# Task details
Pull out every line with the word "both" from the entries below.

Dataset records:
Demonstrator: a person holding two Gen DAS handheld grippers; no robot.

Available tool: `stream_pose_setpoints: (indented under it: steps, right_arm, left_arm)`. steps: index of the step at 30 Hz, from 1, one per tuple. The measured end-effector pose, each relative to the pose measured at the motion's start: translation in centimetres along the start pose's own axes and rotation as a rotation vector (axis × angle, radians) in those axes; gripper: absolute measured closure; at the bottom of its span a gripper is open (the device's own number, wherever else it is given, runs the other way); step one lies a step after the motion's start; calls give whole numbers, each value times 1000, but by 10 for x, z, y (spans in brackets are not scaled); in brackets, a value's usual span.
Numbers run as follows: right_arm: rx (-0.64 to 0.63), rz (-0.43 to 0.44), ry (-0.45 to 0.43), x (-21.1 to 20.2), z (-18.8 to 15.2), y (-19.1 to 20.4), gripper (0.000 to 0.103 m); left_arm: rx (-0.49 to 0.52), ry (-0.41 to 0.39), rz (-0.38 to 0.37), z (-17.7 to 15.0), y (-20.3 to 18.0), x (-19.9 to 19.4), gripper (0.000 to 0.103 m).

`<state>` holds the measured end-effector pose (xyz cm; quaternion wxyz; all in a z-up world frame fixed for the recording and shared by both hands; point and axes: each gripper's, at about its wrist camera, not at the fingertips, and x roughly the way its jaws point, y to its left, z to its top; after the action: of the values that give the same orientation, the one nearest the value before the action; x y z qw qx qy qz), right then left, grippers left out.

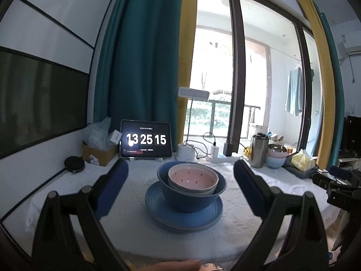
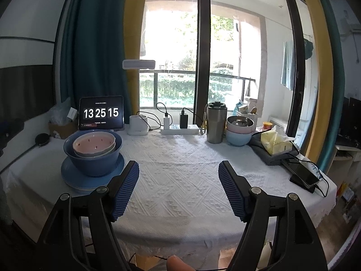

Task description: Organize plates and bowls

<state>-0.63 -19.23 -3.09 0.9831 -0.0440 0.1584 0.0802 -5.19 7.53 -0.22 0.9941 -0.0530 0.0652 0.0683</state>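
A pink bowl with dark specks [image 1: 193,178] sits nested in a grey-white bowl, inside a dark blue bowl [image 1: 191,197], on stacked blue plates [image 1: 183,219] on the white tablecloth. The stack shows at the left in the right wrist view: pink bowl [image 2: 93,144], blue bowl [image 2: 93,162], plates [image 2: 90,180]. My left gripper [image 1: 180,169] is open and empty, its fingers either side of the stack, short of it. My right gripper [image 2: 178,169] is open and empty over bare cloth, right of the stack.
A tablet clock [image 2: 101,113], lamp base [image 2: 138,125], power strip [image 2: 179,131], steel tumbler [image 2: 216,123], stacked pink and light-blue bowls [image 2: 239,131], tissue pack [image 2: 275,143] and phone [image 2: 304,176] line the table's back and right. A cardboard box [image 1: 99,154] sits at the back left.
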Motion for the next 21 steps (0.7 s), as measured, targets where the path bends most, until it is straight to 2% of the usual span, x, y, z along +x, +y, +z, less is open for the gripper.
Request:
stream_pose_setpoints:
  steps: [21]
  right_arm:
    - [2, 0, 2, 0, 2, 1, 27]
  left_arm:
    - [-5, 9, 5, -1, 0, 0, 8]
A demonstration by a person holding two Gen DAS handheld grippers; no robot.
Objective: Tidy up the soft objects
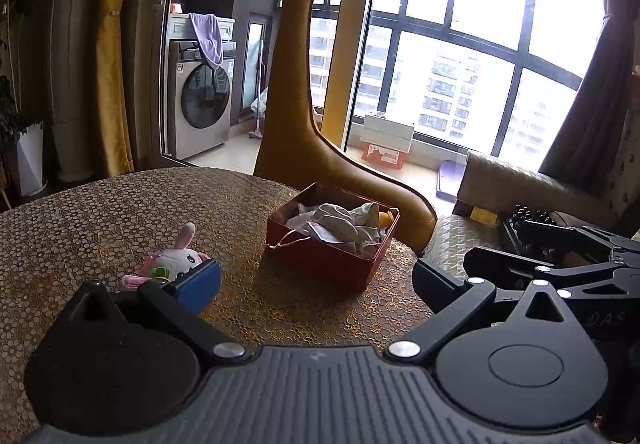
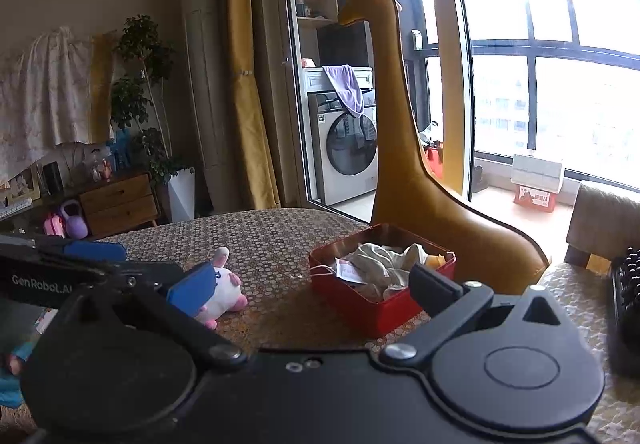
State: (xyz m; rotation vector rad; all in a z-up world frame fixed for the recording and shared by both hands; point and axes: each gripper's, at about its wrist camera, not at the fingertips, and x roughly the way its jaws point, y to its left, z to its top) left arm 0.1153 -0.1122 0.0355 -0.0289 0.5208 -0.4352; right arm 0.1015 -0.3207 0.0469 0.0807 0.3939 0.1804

# Output for this task
`<state>` holds the measured end-effector pose (xyz cm; quaternion wxyz; all in a z-up world frame fixed for the recording and shared by both hands; point and axes: each gripper's, at about its wrist camera, not at the fingertips, and x roughly the way its jaws point, y to its left, z to its top; after the action: of the values that give the same orientation, the one nearest the value before the action; x y z qw qx qy qz), right then left, grippers left out.
State: (xyz m; rotation vector rad; all in a z-up world frame fixed for the recording and shared by both hands; point and axes: each gripper's, at about its wrist camera, not at the fingertips, and x roughly the way its jaws point, y to its left, z to its top) left arm 0.1153 -0.1122 0.0355 -0.0289 0.5208 -0.4352; right arm 0.1015 -0.3207 0.0469 0.0807 0.3939 0.1804

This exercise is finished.